Tuesday, May 14, 2013

El carroñero rehabilitado


Hace casi tres años dejé de fumar. Recientemente, he desarrollado por el cigarrillo una aversión comparable solo con el asco que me produce la leche materna regurgitada.

Fumé por más de quince años cerca de diez cigarrillos diarios. En el ejército fumé más. Bebiendo fumé el doble. Nunca fumé menos.

Las matemáticas son estúpidas, pero podemos hacerlas. Fumé más o menos 55 mil cigarrillos, o 2.750 cajetillas, por un valor estimado de once millones de pesos colombianos (unos 6.300 dólares), a razón de 4 mil pesos la cajetilla, en promedio. Y digo que las matemáticas son estúpidas, porque tras los números vienen los comentarios insulsos.

“Si no hubieras fumado tendrías suficiente dinero para comprarte un carro, o irte de vacaciones a Europa por un mes, o pagar un año de renta, o hacer una especialización”.

No es cierto. Nadie ahorra 6 mil dólares y dice “este es el dinero que nunca me fumé”. Entonces, he dejado de gastar miles de dólares en heroína y cocaína. Los tendría en un banco, pero me los gasté en cigarrillos.

Dejé de fumar porque sí. No me pregunten cómo lo hice, porque no les tengo el dato. Y tras la victoria sobre el vicio vino un odio creciente, que como no puedo volcar insulsamente sobre el cigarrillo físico, lo vierto alegremente sobre quienes lo consumen.

Odio a los fumadores. Incluso a mis amigos y familiares. Odio que salgan a mitad de la reunión a departir en medio del humo, a disfrutar del más insatisfactorio de los vicios. Odio que vuelvan a la reunión entre carcajadas, contando chistes que nos perdimos los no fumadores, e ignorando las historias que relatamos sin esperarlos. Porque, al final, el cigarrillo divide.

Ni siquiera el fumador culto, conocedor de los cigarros más exquisitos, me inspira respeto. Su discurso erudito se pierde en el vaho que le emana de la faringe y en la crapulencia de sus dientes amarillos e incompletos.

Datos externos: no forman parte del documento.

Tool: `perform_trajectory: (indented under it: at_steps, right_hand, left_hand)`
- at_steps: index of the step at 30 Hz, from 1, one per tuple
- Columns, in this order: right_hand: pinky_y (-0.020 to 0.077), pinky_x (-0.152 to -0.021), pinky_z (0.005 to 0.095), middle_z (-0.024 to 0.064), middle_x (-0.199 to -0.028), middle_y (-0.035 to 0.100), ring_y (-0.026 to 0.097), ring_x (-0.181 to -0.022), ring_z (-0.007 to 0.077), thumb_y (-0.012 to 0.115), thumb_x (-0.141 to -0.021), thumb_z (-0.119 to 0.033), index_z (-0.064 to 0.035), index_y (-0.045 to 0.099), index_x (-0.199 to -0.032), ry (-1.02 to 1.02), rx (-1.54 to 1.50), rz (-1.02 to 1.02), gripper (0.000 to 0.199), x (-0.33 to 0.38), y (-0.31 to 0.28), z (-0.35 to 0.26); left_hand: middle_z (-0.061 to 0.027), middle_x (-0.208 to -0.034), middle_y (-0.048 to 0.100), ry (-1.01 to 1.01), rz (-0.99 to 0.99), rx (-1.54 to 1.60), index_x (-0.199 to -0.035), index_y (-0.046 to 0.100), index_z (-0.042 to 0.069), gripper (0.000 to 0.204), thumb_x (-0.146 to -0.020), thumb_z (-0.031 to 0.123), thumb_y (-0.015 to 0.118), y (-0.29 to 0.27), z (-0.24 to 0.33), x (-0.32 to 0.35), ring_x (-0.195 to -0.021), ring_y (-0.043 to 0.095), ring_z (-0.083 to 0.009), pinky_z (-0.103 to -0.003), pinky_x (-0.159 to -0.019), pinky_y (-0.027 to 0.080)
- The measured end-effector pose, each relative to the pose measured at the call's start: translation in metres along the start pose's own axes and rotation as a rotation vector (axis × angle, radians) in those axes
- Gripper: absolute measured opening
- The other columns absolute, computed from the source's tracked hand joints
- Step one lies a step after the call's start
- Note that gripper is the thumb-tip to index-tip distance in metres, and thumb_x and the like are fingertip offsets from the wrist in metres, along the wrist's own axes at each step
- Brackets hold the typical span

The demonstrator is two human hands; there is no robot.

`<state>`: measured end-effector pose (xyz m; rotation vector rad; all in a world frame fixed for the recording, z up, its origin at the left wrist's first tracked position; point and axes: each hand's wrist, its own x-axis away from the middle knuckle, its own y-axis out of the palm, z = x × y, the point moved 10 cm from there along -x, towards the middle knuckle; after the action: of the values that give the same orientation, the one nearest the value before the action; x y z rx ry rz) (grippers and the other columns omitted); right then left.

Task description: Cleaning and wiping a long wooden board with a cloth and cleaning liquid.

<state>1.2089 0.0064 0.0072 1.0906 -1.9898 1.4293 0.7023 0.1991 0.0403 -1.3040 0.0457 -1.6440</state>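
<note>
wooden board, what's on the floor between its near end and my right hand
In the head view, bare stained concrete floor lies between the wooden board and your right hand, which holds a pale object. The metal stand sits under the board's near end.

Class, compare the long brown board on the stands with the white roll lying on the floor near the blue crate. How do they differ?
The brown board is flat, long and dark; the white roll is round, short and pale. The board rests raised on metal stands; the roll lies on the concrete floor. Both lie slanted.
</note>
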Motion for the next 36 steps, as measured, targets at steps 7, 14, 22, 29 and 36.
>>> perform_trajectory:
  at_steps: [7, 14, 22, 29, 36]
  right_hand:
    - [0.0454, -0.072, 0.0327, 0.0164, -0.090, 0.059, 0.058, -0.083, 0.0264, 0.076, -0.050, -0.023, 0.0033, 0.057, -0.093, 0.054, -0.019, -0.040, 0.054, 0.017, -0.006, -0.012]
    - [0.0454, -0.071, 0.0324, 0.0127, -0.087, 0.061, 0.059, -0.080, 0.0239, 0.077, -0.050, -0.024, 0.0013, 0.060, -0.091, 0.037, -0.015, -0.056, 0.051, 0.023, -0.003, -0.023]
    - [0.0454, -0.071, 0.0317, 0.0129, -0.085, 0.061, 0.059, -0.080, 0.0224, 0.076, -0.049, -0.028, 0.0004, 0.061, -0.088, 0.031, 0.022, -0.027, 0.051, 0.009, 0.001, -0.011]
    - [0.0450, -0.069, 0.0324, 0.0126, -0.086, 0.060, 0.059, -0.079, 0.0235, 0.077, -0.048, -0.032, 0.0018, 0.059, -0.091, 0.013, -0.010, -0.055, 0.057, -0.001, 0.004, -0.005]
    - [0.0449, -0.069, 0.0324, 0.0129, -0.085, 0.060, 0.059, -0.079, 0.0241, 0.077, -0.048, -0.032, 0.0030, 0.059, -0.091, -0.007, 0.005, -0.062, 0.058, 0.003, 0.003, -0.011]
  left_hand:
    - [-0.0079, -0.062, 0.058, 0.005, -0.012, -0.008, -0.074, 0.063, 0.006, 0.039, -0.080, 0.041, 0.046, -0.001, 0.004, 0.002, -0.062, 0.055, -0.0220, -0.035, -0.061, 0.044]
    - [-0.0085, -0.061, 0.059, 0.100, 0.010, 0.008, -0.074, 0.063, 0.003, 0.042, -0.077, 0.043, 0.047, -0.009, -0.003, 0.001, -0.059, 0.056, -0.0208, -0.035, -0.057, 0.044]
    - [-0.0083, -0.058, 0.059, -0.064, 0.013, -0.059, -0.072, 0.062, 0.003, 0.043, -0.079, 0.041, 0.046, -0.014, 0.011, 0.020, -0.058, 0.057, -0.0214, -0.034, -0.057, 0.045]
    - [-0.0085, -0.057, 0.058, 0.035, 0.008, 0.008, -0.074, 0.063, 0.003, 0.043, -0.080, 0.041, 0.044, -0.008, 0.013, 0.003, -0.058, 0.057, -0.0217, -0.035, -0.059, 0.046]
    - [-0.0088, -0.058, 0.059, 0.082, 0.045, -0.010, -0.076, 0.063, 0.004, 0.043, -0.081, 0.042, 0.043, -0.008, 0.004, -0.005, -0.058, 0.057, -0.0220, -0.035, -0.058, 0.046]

Los fumadores saben que el cigarrillo los mata, y no hacen nada al respecto. Eso todos lo sabemos. No hay comercial de televisión o fotografía de enfisema pulmonar que convenza a un fumador de dejar el cigarrillo. Eso también lo saben los fumadores.

Sentarse a convencer a una persona de que deje de fumar es darle la oportunidad de citar políticos, escritores, el glamour, las tradiciones. ¿Qué son unos millones de víctimas al lado de la posibilidad de fumar? ¿Qué es la muerte ante la opción de botar humo por la boca?

He estado en dos intervenciones, y en las dos he preferido apartarme del debate. No doy mi posición, ni siquiera como exfumador. Me limito a sentarme cerca de ellos, a tomarlos de las manos y mirarlos a los ojos. A decirles, sonriente y susurrante, junto a la máscara de oxígeno, “me das un asco increíble”, antes de salir a buscar un taxi que me aleje de la tristeza colectiva que convoca el enfermo.

Al final no quiero que dejen de fumar. Cuando odias algo no le deseas lo mejor, sino lo peor. Sonrío cada vez que encienden un cigarrillo. Me froto las manos y bajo la cabeza, sin dejar de sostener la mirada. Oigo mi demonio interno riendo: “Eso es. Uno más. Ya nos acercamos al detonante. Inhala. Exhala”.

- María, la boca te huele a mierda-, le dije a alguna exnovia después de que apagó un cigarrillo.
- ¡Cómo eres de exagerado! Tú también fumabas y entonces no te quejabas-, exhaló.
Y me parece increíble que alguien hubiera tenido la osadía de darme un beso-.

La boca de María no sabía a cenicero o a humo. Sabía a mierda.